Pantek Library
Hosting Provided By
CybrHost
High Speed Hosting

RE: Verifing Data Integrity

From: Rick James <rjames(at)yahoo-inc.com>
Date: Tue Jul 17 2007 - 11:20:33 EDT


We are mixing several goals...

  • good enuf hash function
  • fast enuf (hence discussion of indexes and LIMIT)

If you could extract
  SELECT MD5(concat(all the fields)) FROM foo ORDER BY 1; would be a nearly perfect hash. It would require a table scan (indexes useless). Then take the output, store it in a file, and take the MD5 of the file. This gives you a single, fairly short string that is quite adequate for comparing between master and slave.

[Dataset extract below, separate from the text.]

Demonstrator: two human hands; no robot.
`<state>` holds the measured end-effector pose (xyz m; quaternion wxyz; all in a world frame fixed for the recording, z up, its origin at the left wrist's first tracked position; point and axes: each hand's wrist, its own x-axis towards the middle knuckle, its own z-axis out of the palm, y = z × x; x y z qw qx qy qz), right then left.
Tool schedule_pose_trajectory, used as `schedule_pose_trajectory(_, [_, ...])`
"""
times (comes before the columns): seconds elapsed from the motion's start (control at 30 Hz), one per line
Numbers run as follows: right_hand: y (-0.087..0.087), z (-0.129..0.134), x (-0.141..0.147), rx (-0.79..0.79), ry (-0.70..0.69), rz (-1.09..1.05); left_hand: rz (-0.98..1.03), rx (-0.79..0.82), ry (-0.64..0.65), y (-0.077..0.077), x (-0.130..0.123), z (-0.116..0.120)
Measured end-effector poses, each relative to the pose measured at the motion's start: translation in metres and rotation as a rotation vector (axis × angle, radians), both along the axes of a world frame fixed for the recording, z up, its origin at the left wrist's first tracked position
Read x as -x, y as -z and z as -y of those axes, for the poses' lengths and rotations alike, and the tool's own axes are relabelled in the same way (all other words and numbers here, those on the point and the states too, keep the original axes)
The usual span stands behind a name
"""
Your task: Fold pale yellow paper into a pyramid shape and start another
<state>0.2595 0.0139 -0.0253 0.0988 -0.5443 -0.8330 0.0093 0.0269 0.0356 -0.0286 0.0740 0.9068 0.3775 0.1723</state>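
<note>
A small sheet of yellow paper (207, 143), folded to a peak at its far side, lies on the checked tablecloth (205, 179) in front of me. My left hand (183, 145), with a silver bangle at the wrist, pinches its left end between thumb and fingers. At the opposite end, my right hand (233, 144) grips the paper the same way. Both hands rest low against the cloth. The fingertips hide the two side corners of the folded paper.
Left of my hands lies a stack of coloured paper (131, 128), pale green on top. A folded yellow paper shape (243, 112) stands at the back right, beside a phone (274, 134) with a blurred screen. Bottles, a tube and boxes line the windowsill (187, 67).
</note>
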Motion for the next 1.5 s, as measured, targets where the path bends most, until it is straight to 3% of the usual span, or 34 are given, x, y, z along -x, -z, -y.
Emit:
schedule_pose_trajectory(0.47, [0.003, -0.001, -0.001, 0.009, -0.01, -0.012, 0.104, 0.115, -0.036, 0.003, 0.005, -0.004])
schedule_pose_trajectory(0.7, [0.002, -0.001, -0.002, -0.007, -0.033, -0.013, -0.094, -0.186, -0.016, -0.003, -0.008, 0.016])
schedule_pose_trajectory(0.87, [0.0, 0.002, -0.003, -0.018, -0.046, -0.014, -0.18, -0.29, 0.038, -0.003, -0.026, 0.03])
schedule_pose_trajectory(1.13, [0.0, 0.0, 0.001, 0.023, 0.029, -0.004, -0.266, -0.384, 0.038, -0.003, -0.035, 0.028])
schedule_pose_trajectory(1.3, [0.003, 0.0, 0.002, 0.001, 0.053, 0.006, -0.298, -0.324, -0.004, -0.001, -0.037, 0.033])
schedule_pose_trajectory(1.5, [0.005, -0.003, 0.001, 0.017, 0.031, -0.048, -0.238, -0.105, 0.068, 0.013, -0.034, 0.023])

Anything less than all columns, or less than a table scan (or index scan) may miss diffs.

The ORDER BY I mention is in case the data is not in the identical order in MyISAM on slave and master. SQL can't see the diff unless you do a table scan, at which point the semantics say that you can't trust the order. ORDER BY should be unnecessary for InnoDB, because the data is in PK order. (The ORDER BY would unnecessarily slow down the hash process.)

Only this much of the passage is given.